Aim of the exercise: Filter these records by the string "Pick", copying each line that holds it.

Extracted records
______
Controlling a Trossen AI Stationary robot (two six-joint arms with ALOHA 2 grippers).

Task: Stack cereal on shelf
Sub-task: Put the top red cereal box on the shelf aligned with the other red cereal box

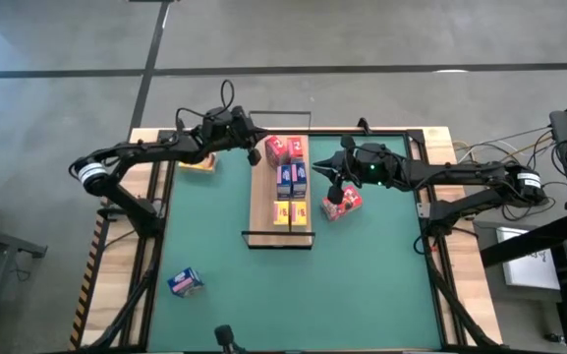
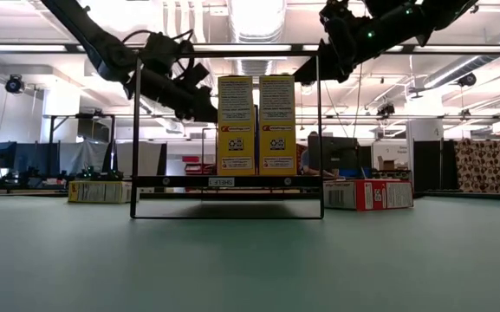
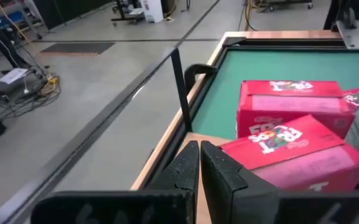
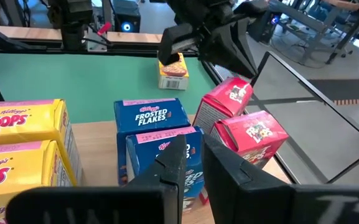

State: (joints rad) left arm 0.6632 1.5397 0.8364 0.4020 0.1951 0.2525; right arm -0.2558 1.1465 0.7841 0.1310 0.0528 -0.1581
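Green desk mat (image 1: 362, 285): your shelf (image 1: 260, 202) holds six cereal boxes (image 1: 292, 182). Left hand (image 1: 255, 154) closed, empty, by the red pair. Right hand (image 1: 334, 193) nearly closed, empty, above a red box (image 1: 347, 205) beside the shelf.

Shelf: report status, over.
Left gripper shut, empty, at far end of shelf. Right gripper nearly shut, empty, over blue boxes. Red box, blue box still on mat.

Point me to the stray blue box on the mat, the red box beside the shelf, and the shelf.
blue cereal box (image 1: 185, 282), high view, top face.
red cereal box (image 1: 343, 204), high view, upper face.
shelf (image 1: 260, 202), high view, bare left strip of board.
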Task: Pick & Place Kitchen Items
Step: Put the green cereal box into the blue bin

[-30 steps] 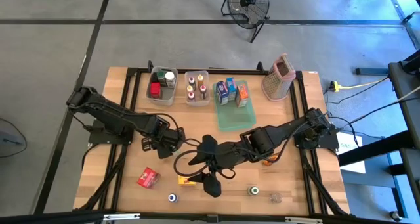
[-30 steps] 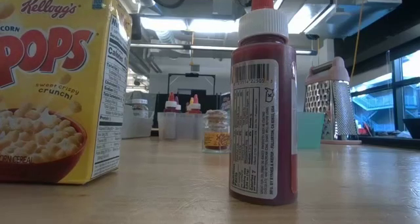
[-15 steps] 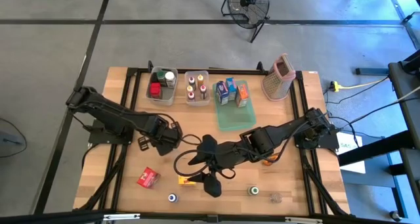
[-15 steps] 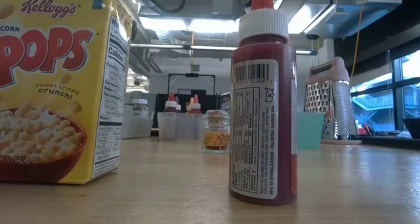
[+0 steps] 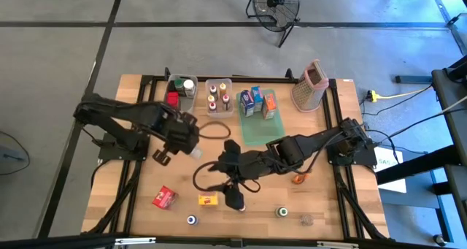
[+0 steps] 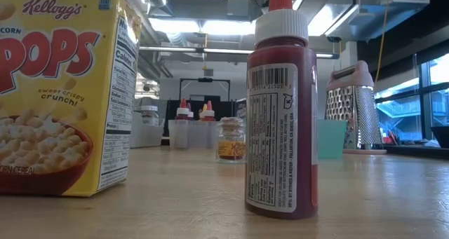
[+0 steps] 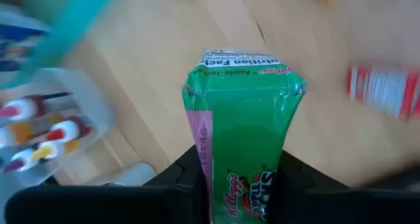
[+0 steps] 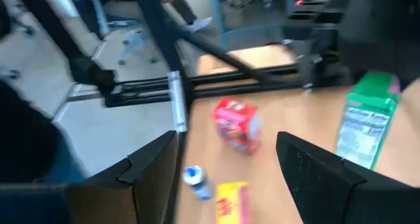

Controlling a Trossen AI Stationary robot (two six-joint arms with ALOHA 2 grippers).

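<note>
Gripping a green carton (image 7: 243, 132), the left gripper (image 5: 191, 138) is seen at about ten o'clock from the tabletop (image 5: 321, 198) centre, its jaws closed on the carton's lower sides; the carton appears lifted, though the blur leaves that uncertain. The right gripper (image 5: 235, 198) is held near the centre, jaws apart and empty. A red carton (image 5: 165, 198) and a yellow carton (image 5: 209, 199) are left at seven o'clock.
</note>
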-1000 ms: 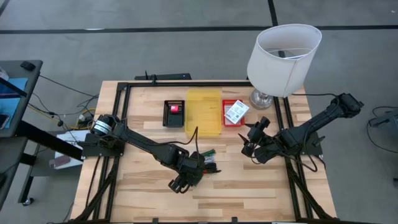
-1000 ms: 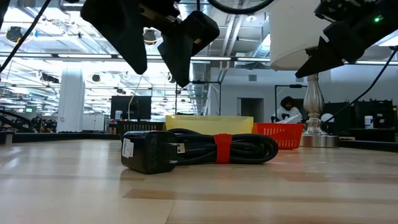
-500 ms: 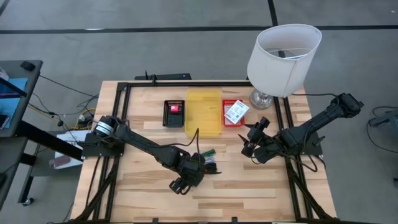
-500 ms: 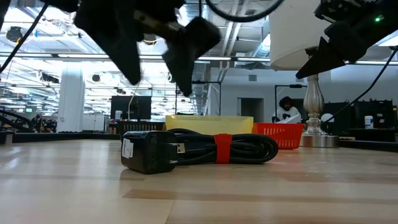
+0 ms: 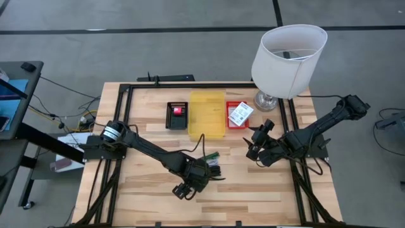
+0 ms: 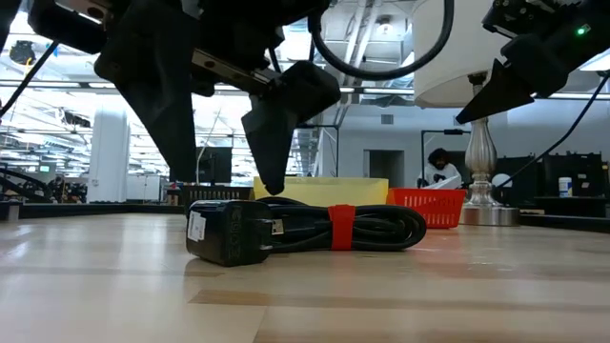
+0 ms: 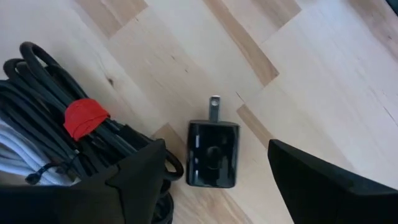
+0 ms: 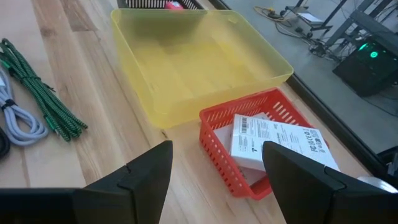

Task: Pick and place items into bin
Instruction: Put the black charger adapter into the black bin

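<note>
While your left gripper (image 5: 190,184) hangs low over the tabletop (image 5: 253,187) with its 2 fingers (image 7: 323,180) spread wide, the black charger plug (image 7: 212,154) lies flat on the wood right between them, untouched, its 1 visible prong pointing away from the gripper. Just beside that gripper you have the coiled black cord (image 6: 372,227) bound by a red band (image 6: 341,227); in the low view the fingers straddle the plug end of that bundle from above. In the left wrist view the coil presses against 1 finger, with a white cable (image 7: 25,163) showing under the black strands.

Your right gripper (image 5: 254,144) hovers well apart from the left one, above the wood on the lamp side, and its fingers (image 8: 305,180) also stand wide with nothing between them. Ahead of it you see the yellow tray (image 8: 261,62), empty, and touching the tray's side the small red basket (image 8: 219,146), which holds a flat white labelled packet (image 8: 273,140). Off to the side of that gripper lie a green braided cord (image 8: 37,93) and a grey cable (image 8: 18,118) on the bare wood. Beyond the yellow tray from your right gripper sits a black box (image 5: 177,115) with a small red item in it. The lamp (image 5: 288,54) stands at the tabletop's far corner, past the red basket
</note>
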`<action>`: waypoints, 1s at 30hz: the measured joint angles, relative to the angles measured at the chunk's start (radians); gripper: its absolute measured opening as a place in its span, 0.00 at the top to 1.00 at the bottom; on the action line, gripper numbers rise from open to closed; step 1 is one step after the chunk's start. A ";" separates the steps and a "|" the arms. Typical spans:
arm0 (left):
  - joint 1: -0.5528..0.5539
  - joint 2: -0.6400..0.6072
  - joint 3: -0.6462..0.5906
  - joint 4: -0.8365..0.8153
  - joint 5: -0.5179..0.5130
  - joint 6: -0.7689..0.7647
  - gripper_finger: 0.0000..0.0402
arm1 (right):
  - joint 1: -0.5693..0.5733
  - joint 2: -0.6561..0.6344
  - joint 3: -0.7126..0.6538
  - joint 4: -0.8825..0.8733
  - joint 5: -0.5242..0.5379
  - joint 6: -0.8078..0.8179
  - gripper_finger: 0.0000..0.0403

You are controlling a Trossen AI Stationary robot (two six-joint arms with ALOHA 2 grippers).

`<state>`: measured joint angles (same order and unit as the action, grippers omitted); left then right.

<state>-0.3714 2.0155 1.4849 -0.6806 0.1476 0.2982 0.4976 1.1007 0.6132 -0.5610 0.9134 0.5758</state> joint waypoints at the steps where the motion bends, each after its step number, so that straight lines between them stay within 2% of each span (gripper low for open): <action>1: 0.000 0.000 0.000 0.000 -0.002 0.000 0.32 | 0.000 0.000 0.000 0.000 0.000 0.000 0.39; 11: 0.000 0.050 0.000 0.009 0.056 0.005 0.32 | 0.000 0.000 0.000 -0.006 0.000 0.000 0.39; 30: 0.025 0.050 0.000 0.007 0.066 0.019 0.32 | 0.000 0.000 0.000 -0.007 -0.001 0.000 0.39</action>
<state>-0.3466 2.0655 1.4853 -0.6734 0.2138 0.3176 0.4976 1.1007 0.6132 -0.5682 0.9127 0.5762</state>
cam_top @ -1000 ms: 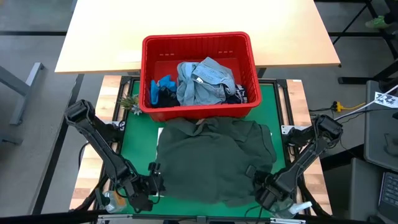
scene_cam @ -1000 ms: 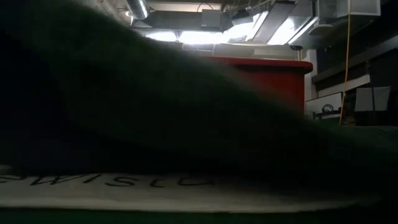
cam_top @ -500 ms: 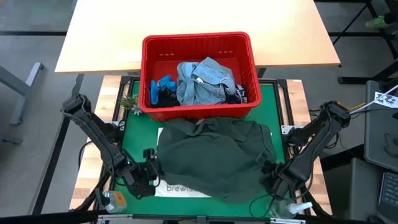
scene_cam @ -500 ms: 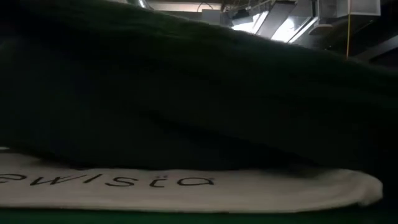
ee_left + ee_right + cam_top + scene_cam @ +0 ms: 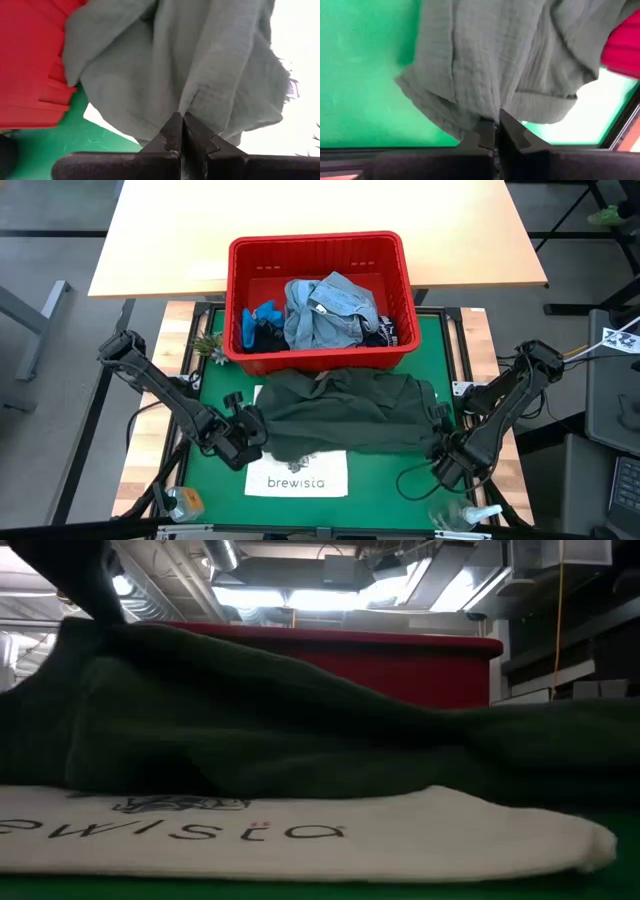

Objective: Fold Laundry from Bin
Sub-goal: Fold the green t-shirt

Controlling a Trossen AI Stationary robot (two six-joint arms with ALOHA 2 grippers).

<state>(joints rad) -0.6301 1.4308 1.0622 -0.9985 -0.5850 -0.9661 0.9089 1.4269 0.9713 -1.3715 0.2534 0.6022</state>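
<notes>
Fabric of the dark green garment [image 5: 345, 412] is pinched in both my closed end effectors, left end effector [image 5: 248, 438] and right end effector [image 5: 441, 448], and I have carried its near edge toward the red bin [image 5: 318, 252]. That doubles it over on the green bench [image 5: 210, 395] and uncovers the white brewista tote bag [image 5: 297, 478], so I judge the first fold nearly laid; other laundry waits in the bin.

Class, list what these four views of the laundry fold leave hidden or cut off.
- Tote bag: upper part hidden under the green garment, high view; its lettering is cut off by the low view's edge.
- Bin: floor hidden by the laundry pile, high view.
- Left gripper and right gripper: pinched cloth hides the fingertips.
</notes>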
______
Result:
Task: Pick & Place Kitchen Items
Task: Pick and place items into bin

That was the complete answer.